> **The problem**: Down to the last line, reproduce the data below exactly.

▬▬▬▬▬▬▬▬▬▬

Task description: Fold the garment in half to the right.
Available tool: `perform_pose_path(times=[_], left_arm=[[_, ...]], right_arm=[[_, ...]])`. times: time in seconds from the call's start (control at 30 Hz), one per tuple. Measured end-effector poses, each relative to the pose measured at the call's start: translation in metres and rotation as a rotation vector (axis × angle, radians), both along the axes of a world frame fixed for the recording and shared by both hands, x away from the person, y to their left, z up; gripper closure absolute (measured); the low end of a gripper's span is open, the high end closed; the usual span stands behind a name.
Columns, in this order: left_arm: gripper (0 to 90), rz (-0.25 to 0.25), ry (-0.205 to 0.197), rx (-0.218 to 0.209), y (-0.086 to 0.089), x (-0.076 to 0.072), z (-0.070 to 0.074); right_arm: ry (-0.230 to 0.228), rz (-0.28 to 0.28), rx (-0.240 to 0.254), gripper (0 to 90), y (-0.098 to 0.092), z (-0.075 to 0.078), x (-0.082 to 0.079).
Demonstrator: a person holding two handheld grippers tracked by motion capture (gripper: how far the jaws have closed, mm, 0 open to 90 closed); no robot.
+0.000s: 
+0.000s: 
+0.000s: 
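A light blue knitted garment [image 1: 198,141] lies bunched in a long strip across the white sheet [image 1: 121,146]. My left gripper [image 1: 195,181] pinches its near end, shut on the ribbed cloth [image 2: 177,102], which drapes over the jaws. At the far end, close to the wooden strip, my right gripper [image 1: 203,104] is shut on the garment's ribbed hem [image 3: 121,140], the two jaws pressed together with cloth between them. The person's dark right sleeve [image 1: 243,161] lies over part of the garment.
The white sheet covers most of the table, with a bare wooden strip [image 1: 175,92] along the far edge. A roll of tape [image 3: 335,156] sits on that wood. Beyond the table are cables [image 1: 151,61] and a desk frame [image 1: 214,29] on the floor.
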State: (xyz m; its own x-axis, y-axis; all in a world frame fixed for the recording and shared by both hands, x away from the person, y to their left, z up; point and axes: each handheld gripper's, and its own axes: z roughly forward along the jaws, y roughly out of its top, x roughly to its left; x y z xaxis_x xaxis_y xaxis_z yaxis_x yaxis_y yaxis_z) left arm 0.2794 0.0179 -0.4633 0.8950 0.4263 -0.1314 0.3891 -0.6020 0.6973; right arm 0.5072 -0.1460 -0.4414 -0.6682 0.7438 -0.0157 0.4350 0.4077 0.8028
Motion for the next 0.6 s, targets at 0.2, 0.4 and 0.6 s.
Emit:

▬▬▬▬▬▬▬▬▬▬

> **Solution below**:
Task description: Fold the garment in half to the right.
Available tool: `perform_pose_path(times=[_], left_arm=[[_, ...]], right_arm=[[_, ...]])`. times: time in seconds from the call's start (control at 30 Hz), one per tuple. Measured end-effector poses, each relative to the pose measured at the call's start: translation in metres and rotation as a rotation vector (axis × angle, radians), both along the axes of a world frame fixed for the recording and shared by both hands, x away from the person, y to their left, z up; gripper closure absolute (measured); the low end of a gripper's span is open, the high end closed; the usual span stands behind a name.
Columns, in this order: left_arm: gripper (0 to 90), rz (-0.25 to 0.25), ry (-0.205 to 0.197), rx (-0.218 to 0.209), y (-0.086 to 0.089), x (-0.076 to 0.072), z (-0.070 to 0.074); right_arm: ry (-0.230 to 0.228), rz (-0.28 to 0.28), rx (-0.240 to 0.254), gripper (0 to 90), y (-0.098 to 0.092), z (-0.075 to 0.078), x (-0.082 to 0.079).
Demonstrator: a person holding two handheld grippers tracked by motion capture (gripper: how far the jaws have closed, mm, 0 open to 90 closed); no robot.
+0.000s: 
+0.000s: 
+0.000s: 
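A light blue knitted garment [image 1: 198,141] lies bunched in a long strip across the white sheet [image 1: 121,146]. My left gripper [image 1: 195,181] pinches its near end, shut on the ribbed cloth [image 2: 177,102], which drapes over the jaws. At the far end, close to the wooden strip, my right gripper [image 1: 203,104] is shut on the garment's ribbed hem [image 3: 121,140], the two jaws pressed together with cloth between them. The person's dark right sleeve [image 1: 243,161] lies over part of the garment.
The white sheet covers most of the table, with a bare wooden strip [image 1: 175,92] along the far edge. A roll of tape [image 3: 335,156] sits on that wood. Beyond the table are cables [image 1: 151,61] and a desk frame [image 1: 214,29] on the floor.
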State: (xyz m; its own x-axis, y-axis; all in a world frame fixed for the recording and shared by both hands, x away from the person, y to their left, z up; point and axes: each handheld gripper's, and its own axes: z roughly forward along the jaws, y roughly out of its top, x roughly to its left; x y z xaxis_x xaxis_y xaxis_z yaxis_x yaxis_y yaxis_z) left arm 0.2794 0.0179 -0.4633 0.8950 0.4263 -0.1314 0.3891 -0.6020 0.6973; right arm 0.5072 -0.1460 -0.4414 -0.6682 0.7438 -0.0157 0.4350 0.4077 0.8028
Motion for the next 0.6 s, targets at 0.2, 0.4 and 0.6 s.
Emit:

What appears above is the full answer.